__Exercise goal__. Nothing should change. Output the data exactly.
**********
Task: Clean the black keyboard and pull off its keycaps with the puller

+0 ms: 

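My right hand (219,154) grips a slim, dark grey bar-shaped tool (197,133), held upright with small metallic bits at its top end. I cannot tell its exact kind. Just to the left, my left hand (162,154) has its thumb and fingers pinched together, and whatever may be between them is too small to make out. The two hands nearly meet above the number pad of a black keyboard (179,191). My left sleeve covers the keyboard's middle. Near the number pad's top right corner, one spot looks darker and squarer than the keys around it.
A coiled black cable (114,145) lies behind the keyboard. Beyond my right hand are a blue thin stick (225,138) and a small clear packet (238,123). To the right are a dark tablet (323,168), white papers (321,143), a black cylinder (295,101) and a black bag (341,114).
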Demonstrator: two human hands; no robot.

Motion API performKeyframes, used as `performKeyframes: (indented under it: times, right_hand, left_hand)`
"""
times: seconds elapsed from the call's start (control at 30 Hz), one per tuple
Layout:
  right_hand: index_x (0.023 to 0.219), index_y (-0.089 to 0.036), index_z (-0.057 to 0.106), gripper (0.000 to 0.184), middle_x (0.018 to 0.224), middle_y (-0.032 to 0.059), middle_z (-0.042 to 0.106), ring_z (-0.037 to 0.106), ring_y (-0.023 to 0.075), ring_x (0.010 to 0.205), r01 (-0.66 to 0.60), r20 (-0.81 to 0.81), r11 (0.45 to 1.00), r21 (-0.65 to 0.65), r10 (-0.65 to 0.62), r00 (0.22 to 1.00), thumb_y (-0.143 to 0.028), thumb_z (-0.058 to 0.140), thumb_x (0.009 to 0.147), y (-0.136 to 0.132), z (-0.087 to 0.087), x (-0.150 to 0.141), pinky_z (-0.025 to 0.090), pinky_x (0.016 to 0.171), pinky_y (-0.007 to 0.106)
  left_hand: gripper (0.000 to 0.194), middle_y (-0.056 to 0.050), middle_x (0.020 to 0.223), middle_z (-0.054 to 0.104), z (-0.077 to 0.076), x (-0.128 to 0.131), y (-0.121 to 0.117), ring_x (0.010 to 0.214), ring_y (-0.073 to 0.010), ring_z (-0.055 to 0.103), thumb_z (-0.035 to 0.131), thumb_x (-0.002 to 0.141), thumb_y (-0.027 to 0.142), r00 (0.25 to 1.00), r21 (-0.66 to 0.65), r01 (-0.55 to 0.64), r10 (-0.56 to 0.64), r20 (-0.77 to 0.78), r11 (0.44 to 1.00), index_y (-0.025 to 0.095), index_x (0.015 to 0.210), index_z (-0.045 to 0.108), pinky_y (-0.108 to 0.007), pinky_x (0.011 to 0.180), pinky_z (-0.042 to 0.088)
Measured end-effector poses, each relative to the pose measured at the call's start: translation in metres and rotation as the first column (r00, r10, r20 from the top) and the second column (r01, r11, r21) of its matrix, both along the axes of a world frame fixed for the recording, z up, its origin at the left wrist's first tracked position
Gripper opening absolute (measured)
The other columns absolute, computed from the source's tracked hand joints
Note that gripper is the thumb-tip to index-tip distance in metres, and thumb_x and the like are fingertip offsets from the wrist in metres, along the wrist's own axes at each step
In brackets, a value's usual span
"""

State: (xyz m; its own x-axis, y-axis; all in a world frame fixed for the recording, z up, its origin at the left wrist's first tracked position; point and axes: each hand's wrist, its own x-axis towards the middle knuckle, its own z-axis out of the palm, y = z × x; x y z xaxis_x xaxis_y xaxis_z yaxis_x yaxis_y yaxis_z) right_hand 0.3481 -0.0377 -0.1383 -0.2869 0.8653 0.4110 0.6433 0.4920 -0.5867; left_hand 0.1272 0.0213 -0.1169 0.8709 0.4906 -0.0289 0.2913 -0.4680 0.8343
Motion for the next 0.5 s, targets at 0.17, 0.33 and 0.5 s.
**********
__Finished task__.
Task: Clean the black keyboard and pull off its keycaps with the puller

+0 ms: 

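My right hand (219,154) grips a slim, dark grey bar-shaped tool (197,133), held upright with small metallic bits at its top end. I cannot tell its exact kind. Just to the left, my left hand (162,154) has its thumb and fingers pinched together, and whatever may be between them is too small to make out. The two hands nearly meet above the number pad of a black keyboard (179,191). My left sleeve covers the keyboard's middle. Near the number pad's top right corner, one spot looks darker and squarer than the keys around it.
A coiled black cable (114,145) lies behind the keyboard. Beyond my right hand are a blue thin stick (225,138) and a small clear packet (238,123). To the right are a dark tablet (323,168), white papers (321,143), a black cylinder (295,101) and a black bag (341,114).
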Demonstrator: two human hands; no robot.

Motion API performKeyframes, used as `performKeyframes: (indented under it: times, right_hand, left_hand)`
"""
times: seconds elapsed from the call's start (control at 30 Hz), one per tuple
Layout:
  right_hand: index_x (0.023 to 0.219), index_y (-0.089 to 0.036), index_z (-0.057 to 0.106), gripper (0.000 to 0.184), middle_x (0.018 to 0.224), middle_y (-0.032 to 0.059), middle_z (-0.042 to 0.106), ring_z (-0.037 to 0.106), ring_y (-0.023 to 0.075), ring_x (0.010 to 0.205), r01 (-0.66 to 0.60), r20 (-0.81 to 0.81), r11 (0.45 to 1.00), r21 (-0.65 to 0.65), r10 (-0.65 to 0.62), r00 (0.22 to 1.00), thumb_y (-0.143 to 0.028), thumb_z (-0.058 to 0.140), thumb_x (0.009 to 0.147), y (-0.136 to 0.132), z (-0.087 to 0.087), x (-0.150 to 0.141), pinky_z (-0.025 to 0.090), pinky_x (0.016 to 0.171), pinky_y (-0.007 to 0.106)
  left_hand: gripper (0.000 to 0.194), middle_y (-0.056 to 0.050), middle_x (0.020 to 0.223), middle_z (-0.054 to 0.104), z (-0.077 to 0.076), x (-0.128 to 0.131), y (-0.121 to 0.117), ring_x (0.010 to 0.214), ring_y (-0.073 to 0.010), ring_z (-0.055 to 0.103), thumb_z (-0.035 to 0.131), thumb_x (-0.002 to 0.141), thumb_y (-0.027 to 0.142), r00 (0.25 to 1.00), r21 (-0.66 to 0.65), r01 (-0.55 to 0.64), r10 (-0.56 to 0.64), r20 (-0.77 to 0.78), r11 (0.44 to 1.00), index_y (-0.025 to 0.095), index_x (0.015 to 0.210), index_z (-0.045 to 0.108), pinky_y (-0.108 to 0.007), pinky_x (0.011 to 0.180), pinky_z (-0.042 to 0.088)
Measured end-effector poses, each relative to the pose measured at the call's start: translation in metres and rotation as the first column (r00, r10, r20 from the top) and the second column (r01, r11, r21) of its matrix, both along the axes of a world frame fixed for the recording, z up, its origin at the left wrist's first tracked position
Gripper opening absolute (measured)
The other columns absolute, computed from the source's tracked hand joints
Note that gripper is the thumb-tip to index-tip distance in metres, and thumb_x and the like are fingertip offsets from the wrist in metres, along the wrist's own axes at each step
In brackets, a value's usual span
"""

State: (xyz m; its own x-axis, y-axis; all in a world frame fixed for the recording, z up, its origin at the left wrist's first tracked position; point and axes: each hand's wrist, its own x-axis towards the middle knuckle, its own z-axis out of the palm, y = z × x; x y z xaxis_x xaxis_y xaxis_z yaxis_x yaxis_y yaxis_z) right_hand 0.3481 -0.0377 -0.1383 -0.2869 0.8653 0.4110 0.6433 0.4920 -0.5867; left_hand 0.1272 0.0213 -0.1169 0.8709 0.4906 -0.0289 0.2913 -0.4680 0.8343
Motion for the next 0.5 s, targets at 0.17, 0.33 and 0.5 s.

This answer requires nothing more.